Sen. John Thune (R-SD), the Senate Republican whip, led a letter with Senate Republicans on Wednesday to Vice President Kamala Harris, charging that her job as the “broadband czar” is as disastrous as her job as the “border czar,” in a letter exclusively obtained by Breitbart News.
Thune, who has served as the former chairman of the Senate Commerce Committee and is the ranking member on the Commerce Subcommittee on Communications, Media, and Broadband, wrote to Harris about her failed leadership to expand broadband access to Americans.
Sens. Marsha Blackburn (R-TN), Ted Budd (R-NC), Ted Cruz (R-TX), Debbie Fischer (R-NE), Cynthia Lummis (R-WY), Roger Wicker (R-MS), and Todd Young (R-IN) signed onto Thune’s letter to Harris.
“It appears that your performance as ‘broadband czar’ has mirrored your performance as ‘border czar,’ marked by poor management and a lack of effectiveness despite significant federal broadband investments and your promises to deliver broadband to rural areas,” Thune and the Senate Republicans wrote.
Senate Republican Letter to VP Harris by jmanship on Scribd
Breitbart News has catalogued how Harris’s progress in expanding broadband access has been bogged down by progressive mandates.
Tucked inside the $1.2 trillion Infrastructure Investment and Jobs Act is a $42.5 billion fund to dramatically expand internet access across America. Otherwise known as the Broadband Equity, Access, and Deployment (BEAD) program, the program has failed to connect one person, even though the bill was passed 1,037 days ago.
During President Joe Biden’s 2021 State of the Union address, Biden tapped Vice President Kamala Harris to lead the effort “because I know it will get done.”
Thune cited Harris’s April 2021 statement, which said, “We brought electricity to rural America in the 1930s, and we can bring broadband to rural America today. The American Jobs Plan will make that happen.”As Breitbart News has reported, the BEAD program has been weighed down by progressive mandates, including:
- Onerous labor requirements that “actively” discriminate against workers in a way that could “deny communities — particularly those in rural areas — access to reliable broadband services.”
- Encouraging government-owned networks over private investment
- Prohibiting non-fiber optic projects from receiving BEAD funding, prioritizing fiber optic cable deployment over wireless internet deployment
- Mandates for affordability and rate regulation. The confusion over how to comply with this rule led to a significant delay in Virginia’s BEAD broadband deployment.

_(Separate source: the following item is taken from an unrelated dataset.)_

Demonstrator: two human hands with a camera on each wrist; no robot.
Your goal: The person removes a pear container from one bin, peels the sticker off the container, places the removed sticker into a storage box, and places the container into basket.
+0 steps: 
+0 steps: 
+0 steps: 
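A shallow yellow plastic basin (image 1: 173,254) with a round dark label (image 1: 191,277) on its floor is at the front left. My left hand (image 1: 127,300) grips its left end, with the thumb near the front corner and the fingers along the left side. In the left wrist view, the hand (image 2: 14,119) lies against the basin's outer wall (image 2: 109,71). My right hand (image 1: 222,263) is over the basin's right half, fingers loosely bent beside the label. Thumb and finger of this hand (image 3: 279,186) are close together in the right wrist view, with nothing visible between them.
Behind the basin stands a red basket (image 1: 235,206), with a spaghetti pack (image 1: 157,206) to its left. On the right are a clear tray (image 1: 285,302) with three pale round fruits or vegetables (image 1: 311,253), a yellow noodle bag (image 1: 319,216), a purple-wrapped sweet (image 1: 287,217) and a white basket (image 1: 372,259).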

- Eligible projects must account for “climate-related” risks, which was not included in the infrastructure bill text
- The Biden-Harris administration has an inconsistent waiver process to ensure speedy deployment for the purchasing of broadband products and supplies from American workers and businesses.
Thune and the Republicans noted that these onerous requirements prevented the Biden-Harris administration from expanding internet access to underserved areas:
Instead of focusing on delivering broadband services to unserved areas, your administration has used the BEAD program to add partisan, extralegal requirements that were never envisioned by Congress and have obstructed broadband deployment. By imposing burdensome climate change mandates on infrastructure projects, prioritizing government-owned networks over private investment, mandating the use of unionized labor in states, and seeking to regulate broadband rates, your administration has caused unnecessary delays leaving millions of Americans unconnected. [Emphasis added]
Thune and his colleagues concluded in his letter to Harris, “The administration’s lack of focus on truly connecting the unconnected has failed the American people and represents a gross misuse of limited taxpayer dollars. The American public deserves better.”